Tad shrugged. “So have all of you. You were attractive then, but you look even better now.” That might be true of the others, Jacqueline thought, but it couldn’t be true of her. “Maybe I’ll see you again.” He moved away into the shadows before any of them could speak.

Patti let out her breath. “Who would have thought Tad Braun would turn into such a hunk? I wonder what he’s doing now.”

“I barely remember him,” Louise said. “Wasn’t he that awful boy who we—”

Jacqueline did not want to remember. “We were pretty cruel to him, weren’t we? But we were cruel to a lot of kids when they didn’t meet our standards.”

Dena’s dark eyes widened. “Oh, come on. That was a long time ago. Nobody remembers things like that.”

“The victimizers probably don’t,” Jacqueline said. “The victims do.”

The night air was colder. The four walked back into the empty room and settled around the coffee table. The shrimp and raw vegetables were nearly gone; Jacqueline stubbed out her cigarette as Patti lit a joint.

“Maybe we should have asked him up,” Louise said. “Of course, I have to be careful about the guys I see.”

“Herpes,” Patti muttered.

“No, visitation rights. I wouldn’t put it past my goddamn ex to use any excuse to cut them back. I see Chris little enough as it is.”

“He has custody?” Jacqueline asked, surprised.

Louise’s mouth twisted. “I guess you professors don’t read
People
regularly. I needed the settlement, and if I’d fought for Chris, I might have gotten much less.”

Jacqueline said nothing. “Look, I couldn’t have raised him without a good settlement. You need at least thirty thousand a year here just to stay off the streets. And just try to go up against one of the NFL’s former golden boys in court.” Louise poured more wine. “Bob’s been born again, you know. I suppose he’ll marry that Baptist bimbo he’s been going to Bible study with.” The blonde woman glanced at Dena. “Well, there’s nothing to stop you from seeing old Tad.”

“There’s Sadegh,” Dena replied, “but I don’t know how long that’ll last. I’m too old for him—he’s forty-two and I’m thirty-six. Trouble is, he likes eighteen-year-olds.”

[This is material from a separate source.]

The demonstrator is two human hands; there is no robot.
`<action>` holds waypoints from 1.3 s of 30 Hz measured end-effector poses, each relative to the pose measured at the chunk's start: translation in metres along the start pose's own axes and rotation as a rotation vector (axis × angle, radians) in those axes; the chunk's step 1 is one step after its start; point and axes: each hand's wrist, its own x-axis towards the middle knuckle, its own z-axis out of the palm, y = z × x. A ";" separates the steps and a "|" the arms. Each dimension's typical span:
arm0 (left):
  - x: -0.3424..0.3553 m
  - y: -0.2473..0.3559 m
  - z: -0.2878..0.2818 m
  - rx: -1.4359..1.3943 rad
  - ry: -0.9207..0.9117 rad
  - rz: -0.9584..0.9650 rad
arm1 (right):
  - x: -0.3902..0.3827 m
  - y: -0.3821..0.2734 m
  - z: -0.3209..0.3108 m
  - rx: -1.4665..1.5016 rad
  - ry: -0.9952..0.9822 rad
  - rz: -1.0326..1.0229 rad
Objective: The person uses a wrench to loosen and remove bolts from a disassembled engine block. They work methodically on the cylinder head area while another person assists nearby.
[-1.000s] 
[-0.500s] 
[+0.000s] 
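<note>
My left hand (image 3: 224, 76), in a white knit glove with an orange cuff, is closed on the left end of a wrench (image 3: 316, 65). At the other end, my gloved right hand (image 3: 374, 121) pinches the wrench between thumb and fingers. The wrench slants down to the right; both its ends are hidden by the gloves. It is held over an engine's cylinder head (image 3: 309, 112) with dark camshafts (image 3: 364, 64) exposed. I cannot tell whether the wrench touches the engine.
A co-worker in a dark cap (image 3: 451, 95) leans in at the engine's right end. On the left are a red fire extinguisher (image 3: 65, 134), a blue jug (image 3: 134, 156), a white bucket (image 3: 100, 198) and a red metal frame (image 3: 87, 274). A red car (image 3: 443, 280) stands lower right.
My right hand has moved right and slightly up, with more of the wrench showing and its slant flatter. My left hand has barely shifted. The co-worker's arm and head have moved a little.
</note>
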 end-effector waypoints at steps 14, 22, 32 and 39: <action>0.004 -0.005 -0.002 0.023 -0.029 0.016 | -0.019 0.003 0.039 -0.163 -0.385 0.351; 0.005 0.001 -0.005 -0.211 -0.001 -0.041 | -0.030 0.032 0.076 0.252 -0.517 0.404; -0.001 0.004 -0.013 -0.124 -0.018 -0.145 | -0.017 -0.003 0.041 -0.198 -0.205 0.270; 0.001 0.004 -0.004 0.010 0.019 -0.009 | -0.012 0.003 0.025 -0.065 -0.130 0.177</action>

“And I’m an old married lady trying to get pregnant.” Patti took another toke on her joint. “Guess I should give this up. I don’t even know if I really want a kid, but Joe does. Anyway, what else can I do?”

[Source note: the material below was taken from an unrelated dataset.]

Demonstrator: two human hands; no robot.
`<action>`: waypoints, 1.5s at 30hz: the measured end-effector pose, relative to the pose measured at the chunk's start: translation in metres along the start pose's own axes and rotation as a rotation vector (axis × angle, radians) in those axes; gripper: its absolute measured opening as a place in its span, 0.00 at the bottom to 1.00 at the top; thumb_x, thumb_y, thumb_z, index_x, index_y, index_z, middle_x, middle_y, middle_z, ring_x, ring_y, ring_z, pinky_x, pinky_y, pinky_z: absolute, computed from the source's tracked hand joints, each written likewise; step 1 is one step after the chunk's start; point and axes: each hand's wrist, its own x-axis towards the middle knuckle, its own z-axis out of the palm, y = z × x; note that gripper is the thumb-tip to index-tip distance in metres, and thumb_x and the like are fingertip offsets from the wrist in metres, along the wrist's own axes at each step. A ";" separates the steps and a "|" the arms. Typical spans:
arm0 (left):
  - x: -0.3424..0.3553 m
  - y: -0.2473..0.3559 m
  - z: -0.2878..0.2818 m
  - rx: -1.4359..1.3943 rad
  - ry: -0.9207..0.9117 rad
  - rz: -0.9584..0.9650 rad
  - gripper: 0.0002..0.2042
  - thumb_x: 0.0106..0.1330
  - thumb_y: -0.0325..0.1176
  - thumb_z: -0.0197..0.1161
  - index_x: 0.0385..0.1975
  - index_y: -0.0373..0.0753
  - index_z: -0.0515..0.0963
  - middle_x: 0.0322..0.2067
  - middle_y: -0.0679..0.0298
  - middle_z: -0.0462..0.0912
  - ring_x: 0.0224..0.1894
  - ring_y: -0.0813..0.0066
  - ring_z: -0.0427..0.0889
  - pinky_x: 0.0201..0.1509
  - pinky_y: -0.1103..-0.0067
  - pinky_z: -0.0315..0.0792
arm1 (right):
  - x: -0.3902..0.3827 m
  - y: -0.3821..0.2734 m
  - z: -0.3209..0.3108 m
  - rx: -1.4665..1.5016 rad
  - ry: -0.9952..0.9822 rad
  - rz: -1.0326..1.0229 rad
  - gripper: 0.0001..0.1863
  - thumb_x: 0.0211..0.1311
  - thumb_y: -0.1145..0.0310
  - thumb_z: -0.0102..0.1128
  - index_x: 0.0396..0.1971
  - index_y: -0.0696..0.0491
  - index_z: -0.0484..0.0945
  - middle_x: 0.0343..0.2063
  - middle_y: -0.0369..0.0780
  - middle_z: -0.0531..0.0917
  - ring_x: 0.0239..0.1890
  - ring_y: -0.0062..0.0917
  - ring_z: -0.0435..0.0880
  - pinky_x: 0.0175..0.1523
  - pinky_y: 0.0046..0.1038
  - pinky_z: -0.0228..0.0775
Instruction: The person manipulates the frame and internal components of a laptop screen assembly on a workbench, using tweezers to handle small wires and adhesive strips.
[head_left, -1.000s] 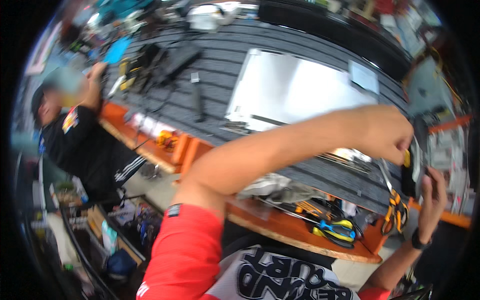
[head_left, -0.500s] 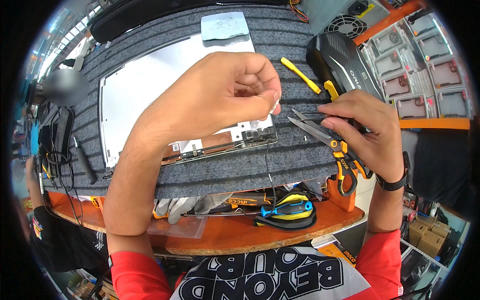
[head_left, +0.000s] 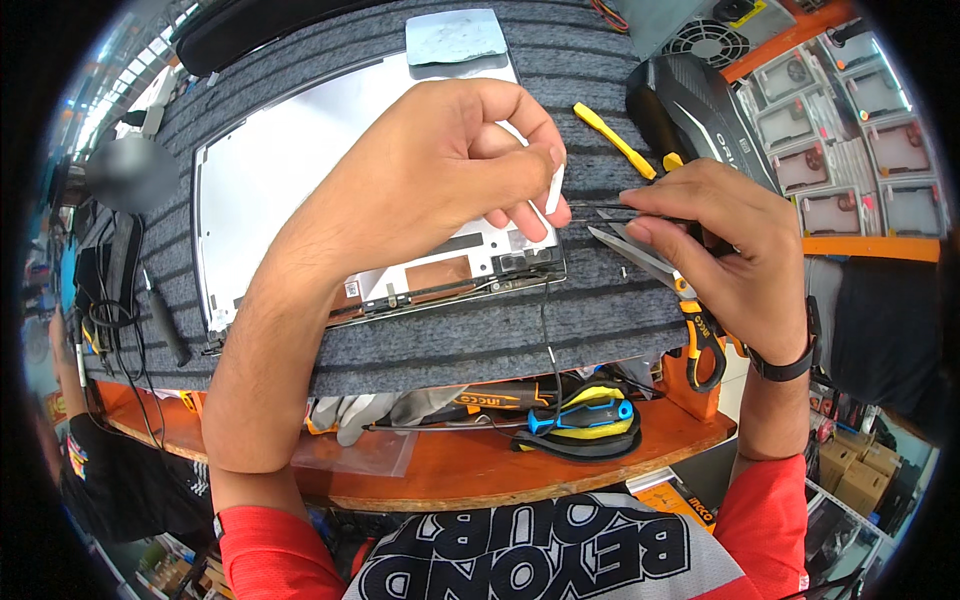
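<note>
On the shirt front (head_left: pixel 530 550) there stand big block letters in black and pale grey. One short word is written on the handle of the scissors (head_left: pixel 703 345), and the same word appears on the orange-and-black tool (head_left: pixel 505 396) in the shelf (head_left: pixel 470 476) and on the orange package (head_left: pixel 672 503) below it. The black case (head_left: pixel 690 120) carries pale letters, and the panel (head_left: pixel 285 165) has one small square label (head_left: pixel 351 290), too tiny for reading

Noted plain white on the strip (head_left: pixel 554 190); silvery white on the panel (head_left: pixel 300 150). Saw grey with black stripes across the mat (head_left: pixel 500 342) — yellow on the stick (head_left: pixel 615 140), orange and black on the scissors handles (head_left: pixel 697 320), red on both sleeves (head_left: pixel 275 555).
</note>
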 end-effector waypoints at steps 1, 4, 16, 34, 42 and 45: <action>0.000 -0.001 0.000 -0.007 -0.007 0.003 0.08 0.75 0.31 0.59 0.44 0.33 0.77 0.34 0.57 0.91 0.34 0.76 0.91 0.37 0.85 0.79 | 0.001 0.000 0.000 -0.001 -0.004 -0.002 0.10 0.57 0.78 0.76 0.39 0.57 0.89 0.31 0.42 0.87 0.29 0.30 0.85 0.34 0.28 0.75; -0.001 0.000 0.002 0.000 -0.009 0.010 0.07 0.74 0.30 0.58 0.44 0.33 0.78 0.33 0.57 0.91 0.34 0.76 0.91 0.37 0.85 0.79 | 0.003 -0.001 0.000 0.002 -0.013 -0.003 0.10 0.57 0.78 0.76 0.39 0.57 0.89 0.31 0.42 0.87 0.29 0.29 0.85 0.33 0.27 0.75; -0.002 -0.001 0.004 -0.011 0.004 0.019 0.06 0.73 0.28 0.57 0.41 0.33 0.78 0.34 0.58 0.90 0.35 0.74 0.91 0.38 0.84 0.79 | 0.002 0.000 0.003 0.002 -0.020 -0.035 0.09 0.57 0.78 0.76 0.38 0.57 0.88 0.32 0.42 0.87 0.29 0.27 0.85 0.32 0.26 0.74; 0.000 -0.005 0.003 0.047 -0.009 0.019 0.06 0.73 0.28 0.60 0.42 0.31 0.78 0.34 0.59 0.89 0.37 0.78 0.89 0.44 0.81 0.81 | 0.005 -0.005 0.005 0.001 -0.050 0.021 0.06 0.59 0.77 0.75 0.36 0.58 0.87 0.30 0.41 0.86 0.27 0.29 0.84 0.31 0.27 0.74; -0.001 -0.008 -0.005 0.503 0.023 0.104 0.05 0.66 0.29 0.67 0.33 0.34 0.81 0.25 0.73 0.80 0.30 0.87 0.74 0.35 0.84 0.70 | 0.006 -0.010 0.006 -0.069 -0.156 0.089 0.05 0.59 0.74 0.73 0.34 0.56 0.86 0.28 0.40 0.85 0.27 0.34 0.84 0.31 0.32 0.75; 0.000 -0.012 -0.003 0.434 -0.001 0.120 0.06 0.64 0.30 0.68 0.32 0.35 0.82 0.24 0.73 0.78 0.28 0.87 0.72 0.32 0.83 0.67 | 0.007 -0.012 0.007 -0.174 -0.193 0.008 0.05 0.59 0.72 0.72 0.33 0.55 0.85 0.28 0.40 0.84 0.29 0.37 0.85 0.32 0.35 0.75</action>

“Jackie could ask Tad over for a drink,” Louise said.

“I’m living with somebody.”

“Yeah, but he’s three thousand miles away.”

Patti propped her elbows on the table. “You told me it was no strings with you and Jerome.”

No strings, Jacqueline thought. She had fashioned the strings and turned them into cords. Except for a brief trip to Chicago for a classics conference, she had not even been on a plane without Jerome until now. She could not even tell if she still loved him or was only afraid of being alone.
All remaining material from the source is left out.